Record excerpts below:

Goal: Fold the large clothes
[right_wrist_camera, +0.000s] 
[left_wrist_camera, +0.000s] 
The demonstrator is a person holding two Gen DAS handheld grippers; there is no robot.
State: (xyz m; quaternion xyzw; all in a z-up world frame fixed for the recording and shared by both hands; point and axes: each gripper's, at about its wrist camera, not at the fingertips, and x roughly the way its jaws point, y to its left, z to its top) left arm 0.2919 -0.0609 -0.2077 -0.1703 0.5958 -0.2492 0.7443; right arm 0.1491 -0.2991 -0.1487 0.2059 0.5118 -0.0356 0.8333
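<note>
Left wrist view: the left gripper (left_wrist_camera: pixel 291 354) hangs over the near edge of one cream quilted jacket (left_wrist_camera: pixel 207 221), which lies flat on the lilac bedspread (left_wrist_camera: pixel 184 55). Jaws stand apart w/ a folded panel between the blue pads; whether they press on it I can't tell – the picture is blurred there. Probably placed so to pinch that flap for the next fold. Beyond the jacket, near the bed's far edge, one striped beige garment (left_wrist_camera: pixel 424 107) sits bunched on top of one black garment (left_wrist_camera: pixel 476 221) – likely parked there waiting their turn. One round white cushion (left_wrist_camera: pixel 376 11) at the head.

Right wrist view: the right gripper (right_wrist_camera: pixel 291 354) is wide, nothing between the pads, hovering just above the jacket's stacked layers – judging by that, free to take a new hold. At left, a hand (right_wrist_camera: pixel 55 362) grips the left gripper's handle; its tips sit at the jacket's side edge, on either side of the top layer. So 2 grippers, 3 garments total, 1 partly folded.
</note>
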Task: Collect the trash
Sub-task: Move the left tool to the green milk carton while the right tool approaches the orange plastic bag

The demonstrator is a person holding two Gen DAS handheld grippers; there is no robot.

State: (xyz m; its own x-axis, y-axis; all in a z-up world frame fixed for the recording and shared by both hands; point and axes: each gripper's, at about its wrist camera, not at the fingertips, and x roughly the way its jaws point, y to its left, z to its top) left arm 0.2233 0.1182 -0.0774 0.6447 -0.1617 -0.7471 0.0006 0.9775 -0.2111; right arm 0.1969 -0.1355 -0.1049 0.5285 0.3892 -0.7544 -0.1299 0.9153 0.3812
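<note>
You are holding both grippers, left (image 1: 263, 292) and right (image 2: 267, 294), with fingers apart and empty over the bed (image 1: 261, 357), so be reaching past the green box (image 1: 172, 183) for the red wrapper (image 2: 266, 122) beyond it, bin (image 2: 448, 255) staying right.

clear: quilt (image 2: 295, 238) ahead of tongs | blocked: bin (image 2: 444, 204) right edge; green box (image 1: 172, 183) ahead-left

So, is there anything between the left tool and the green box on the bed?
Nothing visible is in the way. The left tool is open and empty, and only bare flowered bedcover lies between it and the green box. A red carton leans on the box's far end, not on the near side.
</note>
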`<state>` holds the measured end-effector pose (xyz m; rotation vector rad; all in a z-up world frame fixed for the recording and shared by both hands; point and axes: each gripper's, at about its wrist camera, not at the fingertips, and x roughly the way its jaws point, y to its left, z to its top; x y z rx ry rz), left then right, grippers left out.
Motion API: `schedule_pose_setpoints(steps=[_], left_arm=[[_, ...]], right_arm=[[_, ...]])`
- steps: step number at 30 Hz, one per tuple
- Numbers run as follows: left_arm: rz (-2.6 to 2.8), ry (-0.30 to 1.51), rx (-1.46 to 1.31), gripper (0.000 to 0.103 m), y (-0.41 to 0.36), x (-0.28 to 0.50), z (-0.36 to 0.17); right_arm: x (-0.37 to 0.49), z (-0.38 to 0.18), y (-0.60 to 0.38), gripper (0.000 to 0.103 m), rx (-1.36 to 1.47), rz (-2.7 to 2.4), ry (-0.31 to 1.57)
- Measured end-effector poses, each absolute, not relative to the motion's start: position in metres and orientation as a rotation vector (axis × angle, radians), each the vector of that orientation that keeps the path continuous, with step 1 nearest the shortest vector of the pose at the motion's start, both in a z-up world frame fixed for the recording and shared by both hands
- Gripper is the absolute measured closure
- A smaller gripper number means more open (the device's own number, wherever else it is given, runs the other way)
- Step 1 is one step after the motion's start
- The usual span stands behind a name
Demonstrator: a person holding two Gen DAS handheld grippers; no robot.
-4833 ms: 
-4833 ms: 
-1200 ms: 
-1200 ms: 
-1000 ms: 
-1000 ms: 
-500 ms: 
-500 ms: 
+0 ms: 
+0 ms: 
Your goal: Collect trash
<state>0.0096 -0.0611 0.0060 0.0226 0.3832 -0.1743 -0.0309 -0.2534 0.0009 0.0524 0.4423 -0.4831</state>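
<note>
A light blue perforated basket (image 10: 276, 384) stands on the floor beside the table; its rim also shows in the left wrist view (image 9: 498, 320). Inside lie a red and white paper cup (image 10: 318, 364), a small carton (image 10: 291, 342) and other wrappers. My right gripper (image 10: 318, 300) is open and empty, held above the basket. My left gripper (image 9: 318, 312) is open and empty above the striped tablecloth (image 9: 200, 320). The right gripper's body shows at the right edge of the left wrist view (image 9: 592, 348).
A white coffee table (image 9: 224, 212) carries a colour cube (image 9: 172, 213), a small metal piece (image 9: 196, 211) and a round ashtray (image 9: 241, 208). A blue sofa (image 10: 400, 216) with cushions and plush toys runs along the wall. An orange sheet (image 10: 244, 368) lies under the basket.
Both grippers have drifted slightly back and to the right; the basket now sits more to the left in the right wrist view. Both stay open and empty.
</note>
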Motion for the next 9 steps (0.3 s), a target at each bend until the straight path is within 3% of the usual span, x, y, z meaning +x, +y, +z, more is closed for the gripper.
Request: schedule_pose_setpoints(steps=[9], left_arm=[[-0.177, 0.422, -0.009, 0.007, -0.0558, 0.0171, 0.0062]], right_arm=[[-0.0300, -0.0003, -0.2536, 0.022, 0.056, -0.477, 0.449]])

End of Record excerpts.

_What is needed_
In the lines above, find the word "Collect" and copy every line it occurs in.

_Response area_
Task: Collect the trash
Your goal: Collect trash

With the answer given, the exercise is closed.